Orbeliani had close family and friendly ties with the contemporary Georgian aristocratic and literary élite: Nikoloz Baratashvili, the most important poet of Georgian Romanticism, was his sisterly nephew; Orbeliani was in love with Griboyedov’s widow and Alexander Chavchavadze’s daughter, Nino, who inspired the poet with desperate, but courtly passion for nearly thirty years, although he had been betrothed in the cradle to Princess Sopio Orbeliani.[1] He was a cousin of the two poets and generals - Alexander and Vakhtang Orbeliani. To distinguish himself from his namesake cousins, Grigol Orbeliani also used an ancestral name "Qaplanishvili".[2]

Service career

Orbeliani received his early education at local nobility gymnasium and artillery school. In the 1820s, he entered the Russian military service, and took part in a series of expeditions against the Dagestani tribes, and the wars with the Ottoman and Persian empires. In March 1833, he was arrested by the Russian police in Nizhny Novgorod for his involvement with the 1832 conspiracy of Georgian nobles who plotted to murder Russian officials and reestablish Georgia's independence from the empire. Orbeliani was placed in the Avlabar prison in Tiflis, but was soon released as, due to his absence from Georgia, his contribution to a planned coup was limited to an intellectual support such as translations from the Decembrist ideologues and a bellicose poem, The Weapon (იარაღი).[2]

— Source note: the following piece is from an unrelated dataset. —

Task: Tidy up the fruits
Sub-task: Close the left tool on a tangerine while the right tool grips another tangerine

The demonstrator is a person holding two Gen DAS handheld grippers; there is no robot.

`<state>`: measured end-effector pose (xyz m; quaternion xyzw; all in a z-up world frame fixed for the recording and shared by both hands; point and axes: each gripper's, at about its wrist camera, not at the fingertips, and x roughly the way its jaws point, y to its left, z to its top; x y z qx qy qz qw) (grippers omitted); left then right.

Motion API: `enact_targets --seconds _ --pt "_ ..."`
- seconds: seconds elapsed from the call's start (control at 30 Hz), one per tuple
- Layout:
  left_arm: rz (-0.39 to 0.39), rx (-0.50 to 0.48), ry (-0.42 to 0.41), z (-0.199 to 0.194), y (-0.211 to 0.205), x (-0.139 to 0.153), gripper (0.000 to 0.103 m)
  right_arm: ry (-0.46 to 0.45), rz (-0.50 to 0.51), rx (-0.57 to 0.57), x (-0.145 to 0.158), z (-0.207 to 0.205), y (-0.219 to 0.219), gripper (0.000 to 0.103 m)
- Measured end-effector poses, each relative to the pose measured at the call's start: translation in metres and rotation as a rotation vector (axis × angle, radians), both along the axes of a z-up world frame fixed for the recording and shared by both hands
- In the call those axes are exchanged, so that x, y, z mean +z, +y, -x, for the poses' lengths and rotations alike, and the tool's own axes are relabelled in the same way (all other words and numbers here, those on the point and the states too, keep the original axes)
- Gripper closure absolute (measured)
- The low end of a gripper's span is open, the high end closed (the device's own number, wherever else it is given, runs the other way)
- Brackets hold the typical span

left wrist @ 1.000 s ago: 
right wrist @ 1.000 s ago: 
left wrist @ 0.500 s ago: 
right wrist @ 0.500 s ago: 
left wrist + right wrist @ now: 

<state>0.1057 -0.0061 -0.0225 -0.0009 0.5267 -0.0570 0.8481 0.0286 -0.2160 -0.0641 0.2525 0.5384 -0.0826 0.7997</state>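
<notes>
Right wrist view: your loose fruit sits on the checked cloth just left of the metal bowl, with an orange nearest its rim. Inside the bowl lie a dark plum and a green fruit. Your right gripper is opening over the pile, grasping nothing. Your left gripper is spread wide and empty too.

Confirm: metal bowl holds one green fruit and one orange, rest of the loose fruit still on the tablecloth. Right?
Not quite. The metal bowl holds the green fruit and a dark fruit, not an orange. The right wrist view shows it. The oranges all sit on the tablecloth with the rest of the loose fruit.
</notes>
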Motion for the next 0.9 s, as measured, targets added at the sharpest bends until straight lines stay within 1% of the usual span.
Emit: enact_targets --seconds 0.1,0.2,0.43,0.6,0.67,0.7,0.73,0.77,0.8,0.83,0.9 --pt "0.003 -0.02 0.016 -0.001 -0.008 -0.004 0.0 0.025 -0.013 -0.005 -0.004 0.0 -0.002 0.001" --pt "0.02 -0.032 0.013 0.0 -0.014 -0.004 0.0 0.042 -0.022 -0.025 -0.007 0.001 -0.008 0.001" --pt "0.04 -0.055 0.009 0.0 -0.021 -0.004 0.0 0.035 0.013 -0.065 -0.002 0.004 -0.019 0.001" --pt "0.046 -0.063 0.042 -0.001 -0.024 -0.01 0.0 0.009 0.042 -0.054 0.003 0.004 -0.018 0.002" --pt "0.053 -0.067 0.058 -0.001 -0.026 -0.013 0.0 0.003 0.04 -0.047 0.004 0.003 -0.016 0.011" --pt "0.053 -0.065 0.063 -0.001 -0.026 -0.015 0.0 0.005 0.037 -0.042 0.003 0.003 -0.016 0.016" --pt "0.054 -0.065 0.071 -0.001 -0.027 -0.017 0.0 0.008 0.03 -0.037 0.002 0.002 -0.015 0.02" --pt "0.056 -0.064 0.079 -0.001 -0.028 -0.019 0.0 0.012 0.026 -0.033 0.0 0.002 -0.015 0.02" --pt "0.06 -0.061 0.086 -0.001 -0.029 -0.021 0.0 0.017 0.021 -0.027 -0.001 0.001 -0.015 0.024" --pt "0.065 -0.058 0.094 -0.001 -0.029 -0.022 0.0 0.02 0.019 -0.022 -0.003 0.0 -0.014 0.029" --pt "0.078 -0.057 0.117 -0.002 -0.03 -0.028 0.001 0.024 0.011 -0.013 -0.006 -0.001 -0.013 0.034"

By virtue both of his aristocratic status and his abilities, Orbeliani was able to resume his military career and would rise to high positions in the Caucasus Viceroyalty. He, like many other Georgian nobles who years earlier had plotted to overthrow the Russian hegemony, would make peace with the imperial autocracy, a change aided by liberal policies of the Russian viceroy Mikhail Semyonovich Vorontsov. A typical romanticist and patriot in his poetry, Orbeliani, like his older contemporary, fellow poet and general Alexander Chavchavadze, remained a loyal officer in the imperial service throughout his career.[3] [4]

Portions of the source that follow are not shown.